Il viaggio verso l’Impero mongolo di Giovanni da Pian del Carpine fu lunghissimo e avventuroso. Molto si sa di questo viaggio (che attraverso la Polonia e poi la Russia sembrava doverlo condurre ai confini del mondo) grazie allo straordinario resoconto che egli stesso ne diede nella sua Historia Mongalorum, l’opera che scrisse al ritorno dalla sua missione, trattando degli usi e costumi dei Mongoli. Il suo itinerario si sviluppò da Cracovia a Kiev, superando poi il fiume Volga e il mar Caspio, per giungere sul lago di Aral; da qui si diresse verso il lago Balqas per proseguire in direzione di Karakorum, dove per la prima volta incontrò il Khan e la nobiltà mongola.
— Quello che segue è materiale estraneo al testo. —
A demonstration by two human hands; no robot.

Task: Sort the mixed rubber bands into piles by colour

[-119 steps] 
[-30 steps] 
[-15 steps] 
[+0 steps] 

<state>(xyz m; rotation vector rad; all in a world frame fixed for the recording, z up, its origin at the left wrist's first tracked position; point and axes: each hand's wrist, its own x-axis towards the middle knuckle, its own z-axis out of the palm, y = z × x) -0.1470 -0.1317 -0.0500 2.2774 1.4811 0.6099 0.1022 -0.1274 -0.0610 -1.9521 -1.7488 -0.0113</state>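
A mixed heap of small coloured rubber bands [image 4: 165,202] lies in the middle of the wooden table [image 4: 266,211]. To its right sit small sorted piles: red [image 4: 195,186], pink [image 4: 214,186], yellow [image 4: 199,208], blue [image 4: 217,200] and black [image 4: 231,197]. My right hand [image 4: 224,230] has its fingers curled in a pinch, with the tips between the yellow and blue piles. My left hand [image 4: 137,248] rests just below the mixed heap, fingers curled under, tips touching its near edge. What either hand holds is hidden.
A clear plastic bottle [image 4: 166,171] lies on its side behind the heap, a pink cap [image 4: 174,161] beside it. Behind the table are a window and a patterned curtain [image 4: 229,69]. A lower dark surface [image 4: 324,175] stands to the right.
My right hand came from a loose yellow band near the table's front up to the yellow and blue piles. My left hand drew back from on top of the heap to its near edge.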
Dalle pagine della sua cronaca risuona vivida la voce umile e al contempo risoluta di Giovanni, uomo che, per primo e dal vero, svelò agli europei i segreti di quell’Estremo Oriente. Il Papa lo nominò arcivescovo di Antivari, missione che svolse per alcuni anni, fino alla morte, avvenuta tra fine luglio e l’inizio di agosto dell’anno 1252. La nobile figura dell’arcivescovo Giovanni tiene unite, in qualche modo, le comunità cristiane di Perugia e di Bar-Antivari. Ci ha fatto riscoprire legami storici che si sono rarefatti nella memoria, ma non perduti: soprattutto, ci ha proposto quell’unione profonda che scaturisce dalla fede comune nel Signore Gesù Cristo, nostro Salvatore. Nell’omelia che ho avuto la gioia di pronunciare durante celebrazione eucaristica, ho sottolineato la responsabilità che tutti abbiamo di essere mediatori della grazia dei doni del Signore. Fra’ Giovanni fu inviato dal Papa nella lontana Mongolia per annunciare a quei popoli la buona novella del Vangelo e portare a tutti una parola di pace: così anche noi, oggi, siamo inviati a un popolo numeroso che, anche nella nostra vecchia Europa, ha perso la strada della vera ricchezza, quella evangelica, e non cerca più quel Pane di vita che è stato suo nutrimento per tanti secoli. Siamo eredi di una gloriosa storia di vita e di santità che ci viene dai secoli passati, fonte di civiltà e di bellezza. Cordialissimo è stato anche l’incontro con i sacerdoti del luogo e con i fedeli di religione cattolica che, pur non raggiungendo il 10 per cento della popolazione, erano presenti in numero di circa 700.
Anche questo evento sottolinea l’importanza della presenza francescana nell’Umbria e a Perugia, fin dalle sue origini, dal momento che un discepolo e seguace di san Francesco poté compiere una missione tanto ardua che lo portò a diffondere il Vangelo fino a terre così lontane e sconosciute.